La Stampa, 15 marzo 2023
La sanità disumana: 9 minuti per una visita
Forse nemmeno il dottor Terzilli, alias Alberto Sordi, avrebbe potuto fare più in fretta: 9 minuti per una visita, la maggior parte dei quali trascorsi a riempire moduli sul computer dopo aver dedicato appena una manciata di secondi all’ascolto del paziente. Se vogliamo un esempio lampante di come carenza di personale, condizioni di lavoro stressanti e tecnicizzazione portata all’estremo abbiano finito per disumanizzare la medicina, basta spulciare la ricerca dell’Università di Cambridge sulla durata media di una visita, condotta in 18 Paesi tra in quali l’Italia. Perché in 9 minuti non si può creare una relazione, tantomeno empatia tra medico e paziente. Tanto più se già dopo 20 secondi si viene interrotti dalle domande del medico. Che passa due terzi del tempo incollato a un pc a compilare moduli e ricette. O a scrivere su Whatsapp, visto che secondo una ricerca dell’Ordine dei medici di Firenze il 47,6% lo usa per dispensare ricette e consigli medici. Eppure svariate ricerche internazionali narrano che già quella relazione tra curante e curato è una terapia, in grado di ridurre fino a 4 volte il rischio di ricovero e di aumentare del 30% la possibilità di tenere sotto controllo patologie come la colesterolemia, il diabete o quelle cardiovascolari.
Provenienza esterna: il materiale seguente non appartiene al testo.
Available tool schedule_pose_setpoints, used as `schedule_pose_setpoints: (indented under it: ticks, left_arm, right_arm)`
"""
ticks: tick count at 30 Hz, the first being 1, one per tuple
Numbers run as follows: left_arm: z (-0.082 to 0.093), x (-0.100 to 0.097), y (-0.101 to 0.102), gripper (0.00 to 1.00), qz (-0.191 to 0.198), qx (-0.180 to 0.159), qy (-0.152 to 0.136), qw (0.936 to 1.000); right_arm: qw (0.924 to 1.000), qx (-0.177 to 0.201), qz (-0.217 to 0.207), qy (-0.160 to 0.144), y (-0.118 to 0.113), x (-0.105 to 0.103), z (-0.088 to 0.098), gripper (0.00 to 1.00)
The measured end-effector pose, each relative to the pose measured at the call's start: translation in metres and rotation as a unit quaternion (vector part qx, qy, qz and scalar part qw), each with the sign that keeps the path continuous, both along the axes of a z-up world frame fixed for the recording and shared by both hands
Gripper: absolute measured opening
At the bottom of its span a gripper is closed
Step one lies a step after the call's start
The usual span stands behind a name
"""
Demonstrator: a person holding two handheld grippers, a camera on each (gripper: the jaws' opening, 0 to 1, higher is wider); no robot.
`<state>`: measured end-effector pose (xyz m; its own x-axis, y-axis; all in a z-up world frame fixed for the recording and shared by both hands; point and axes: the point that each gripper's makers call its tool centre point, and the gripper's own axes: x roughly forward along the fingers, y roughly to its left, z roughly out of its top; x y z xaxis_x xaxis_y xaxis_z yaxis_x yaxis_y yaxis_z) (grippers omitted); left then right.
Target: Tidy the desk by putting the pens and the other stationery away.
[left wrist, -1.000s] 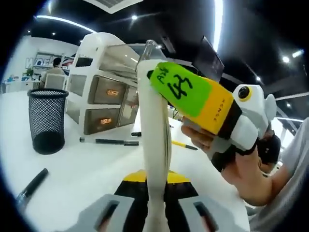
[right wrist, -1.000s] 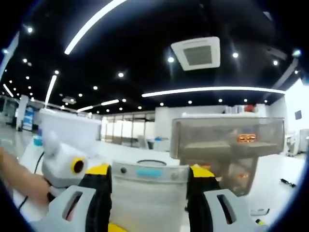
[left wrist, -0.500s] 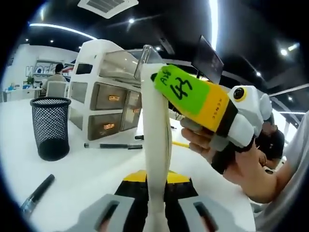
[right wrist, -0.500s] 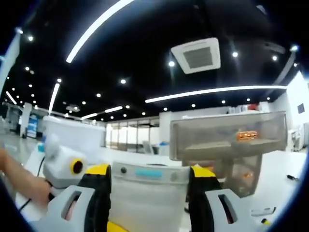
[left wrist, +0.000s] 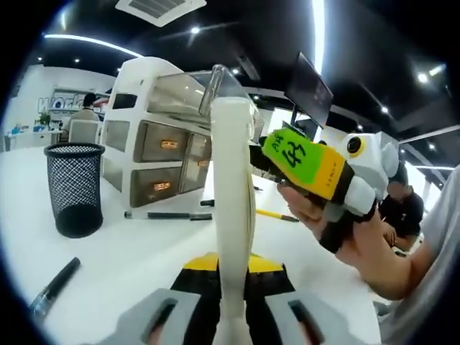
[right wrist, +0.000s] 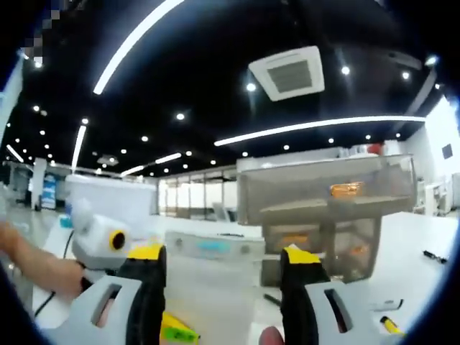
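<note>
Your left gripper (left wrist: pixel 231 327) is clamped on a tall, smooth off-white pouch (left wrist: pixel 233 215) standing edge-on between its jaws, rising up the middle of the left gripper view. Just right of it your hand holds the right gripper (left wrist: pixel 316 167), with a glossy green and yellow label; its jaws stand apart in the right gripper view, with nothing between them. On the white desk (left wrist: pixel 129 251) a black wire-mesh pen cup (left wrist: pixel 72 188) stands at the left, with a dark marker (left wrist: pixel 52 287) lying near it. Two slim pens (left wrist: pixel 165 215) and a yellow pencil (left wrist: pixel 275 215) lie further off, before the white organiser (left wrist: pixel 154 140) with translucent smoky drawers, the top one pulled out
</note>
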<state>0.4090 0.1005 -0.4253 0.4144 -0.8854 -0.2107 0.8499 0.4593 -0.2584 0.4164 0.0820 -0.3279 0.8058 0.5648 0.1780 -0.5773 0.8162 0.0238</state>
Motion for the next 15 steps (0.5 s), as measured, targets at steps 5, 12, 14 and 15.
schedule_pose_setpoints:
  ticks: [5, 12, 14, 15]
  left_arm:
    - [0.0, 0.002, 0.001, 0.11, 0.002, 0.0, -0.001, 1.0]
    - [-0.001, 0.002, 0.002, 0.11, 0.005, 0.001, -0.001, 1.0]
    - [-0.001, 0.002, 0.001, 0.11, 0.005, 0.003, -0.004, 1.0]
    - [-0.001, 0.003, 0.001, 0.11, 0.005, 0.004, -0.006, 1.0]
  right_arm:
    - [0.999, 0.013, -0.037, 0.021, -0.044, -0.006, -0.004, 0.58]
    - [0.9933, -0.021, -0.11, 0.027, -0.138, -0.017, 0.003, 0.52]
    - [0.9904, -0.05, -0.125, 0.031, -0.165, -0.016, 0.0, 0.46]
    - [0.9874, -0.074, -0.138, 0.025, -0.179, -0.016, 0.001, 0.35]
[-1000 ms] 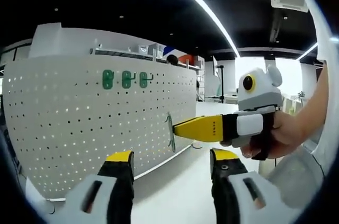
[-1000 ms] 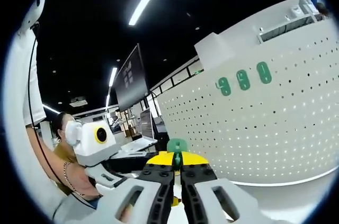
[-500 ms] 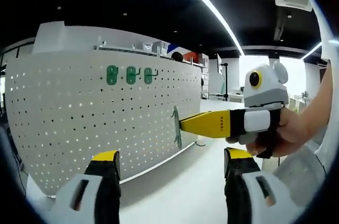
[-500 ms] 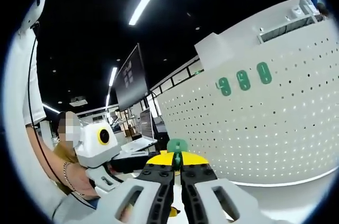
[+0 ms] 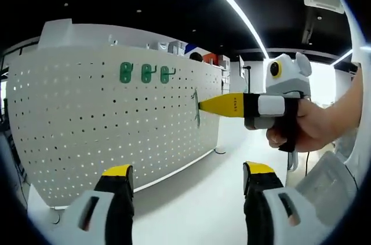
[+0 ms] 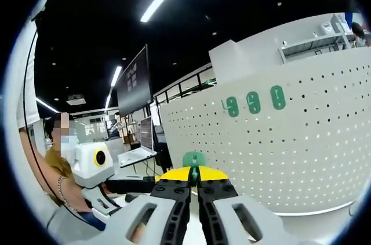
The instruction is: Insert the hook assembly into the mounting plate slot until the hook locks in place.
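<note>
A white pegboard mounting plate (image 5: 110,123) stands upright and carries three green hooks (image 5: 146,73) in a row near its top. In the right gripper view the same plate (image 6: 290,146) and its three green hooks (image 6: 254,102) are ahead. My right gripper (image 6: 194,182) is shut on a green hook assembly (image 6: 193,161), whose tab sticks up above the yellow tips. In the left gripper view that right gripper (image 5: 200,106) comes in from the right, held in a hand, with the hook assembly (image 5: 196,107) edge-on just short of the plate. My left gripper (image 5: 186,176) is open and holds nothing.
A white tabletop (image 5: 197,198) runs under the plate's lower edge. In the right gripper view the other gripper (image 6: 93,164) and a person's arm are at the left, with a dark monitor (image 6: 132,83) and a laptop (image 6: 136,155) behind.
The right gripper with the hook assembly has risen and moved closer to the pegboard. In the right gripper view the board and its hooks have shifted left. The left gripper stays open.
</note>
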A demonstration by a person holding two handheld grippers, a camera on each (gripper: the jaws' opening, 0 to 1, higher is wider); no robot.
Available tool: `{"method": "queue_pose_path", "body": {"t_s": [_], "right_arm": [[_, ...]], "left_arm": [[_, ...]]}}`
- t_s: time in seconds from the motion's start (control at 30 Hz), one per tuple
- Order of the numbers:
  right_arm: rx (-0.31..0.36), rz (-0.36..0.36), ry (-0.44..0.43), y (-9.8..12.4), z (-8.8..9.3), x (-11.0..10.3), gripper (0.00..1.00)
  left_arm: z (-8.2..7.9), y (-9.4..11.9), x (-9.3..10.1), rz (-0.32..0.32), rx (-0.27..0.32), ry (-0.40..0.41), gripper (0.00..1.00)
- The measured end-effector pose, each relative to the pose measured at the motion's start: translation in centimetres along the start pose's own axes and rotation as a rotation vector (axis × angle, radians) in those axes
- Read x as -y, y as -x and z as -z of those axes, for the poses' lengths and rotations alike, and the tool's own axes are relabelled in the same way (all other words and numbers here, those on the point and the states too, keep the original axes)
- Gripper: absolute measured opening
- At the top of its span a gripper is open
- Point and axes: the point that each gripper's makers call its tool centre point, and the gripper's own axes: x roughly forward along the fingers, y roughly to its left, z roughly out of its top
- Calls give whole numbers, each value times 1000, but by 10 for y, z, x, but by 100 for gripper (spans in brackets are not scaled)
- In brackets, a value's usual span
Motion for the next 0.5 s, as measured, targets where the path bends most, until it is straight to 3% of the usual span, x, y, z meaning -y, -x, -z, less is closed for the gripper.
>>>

I dati sulla durata media delle visite sono del 2015, ma non è che da allora le cose siano migliorate, anzi. Perché in questi ultimi anni il personale è ancora diminuito, tanto che, secondo il recente Rapporto Crea, di dottori ne mancano 30 mila, di infermieri addirittura 250 mila. Vuoti in organico che sono diventati via via una voragine per effetto di una politica scellerata, che continua ad imporre un tetto assurdo alla spesa del personale, ferma al livello del 2004 e diminuita per di più dell’1,4%. Così, per aggirare l’ostacolo, Asl e ospedali ricorrono sempre più spesso ai medici a gettone, che finiscono nella voce di spesa per beni e servizi, che non ha tetti da rispettare, tant’è che come mostra la Relazione sullo stato sanitario del Paese appena presentata dal ministero della Salute, per la prima volta – spinta dai gettonisti – ha superato quella per il personale. Peccato però che i medici in affitto non sappiano nulla dei pazienti, che vedono una volta prima di rispondere alla chiamata di un altro ospedale. E a farvi ricorso sono sempre più strutture, tant’è che solo in Lombardia coprono oramai sui 45 mila turni l’anno e in Veneto 42 mila. Mentre 15 mila medici dipendenti affogano nel burnout, quell’insieme di depressione, stress e insonnia che finisce per alterare in peggio il rapporto con gli assistiti.
È questo insieme di fattori rendere così disumana la medicina in ambulatori e ospedali, come ci ha raccontato con amarezza ieri in una lettera sulle colonne di questo giornale Bruno Macchioni, ex primario di Ostetricia all’ospedale di Venaria (Torino), rimasto 16 giorni in un letto d’ospedale prima che un medico si prendesse effettivamente cura di lui. Ma se la medicina sta sempre più perdendo di vista il paziente è anche colpa della sua iper specializzazione e tecnicizzazione. «Oggi viviamo il paradosso di una tecnologia avanzata che “entra” sempre più a fondo nel corpo del paziente, ma che rischia di riportare sempre più all’"esterno” la figura del medico», spiega Dario Manfellotto, presidente della Fondazione Fadoi, la Società scientifica del medici internisti. Gli unici forse ad aver conservato una visione a 360 gradi del paziente fatto a spezzatino dalla medicina ultra specialistica. «La crescita esponenziale delle conoscenze e della tecnica – precisa Manfellotto – ha consentito successi inimmaginabili nella cura delle malattie. Ma la medicina di precisione e personalizzata si basa in realtà su una valutazione perlopiù molecolare, genetica, che ancora una volta vede lo strapotere della tecnologia rispetto alla valutazione clinica, che dovrebbe precedere e non seguire la tecnica». Un progresso che se non governato dai medici rischia di ridurre il paziente a un algoritmo.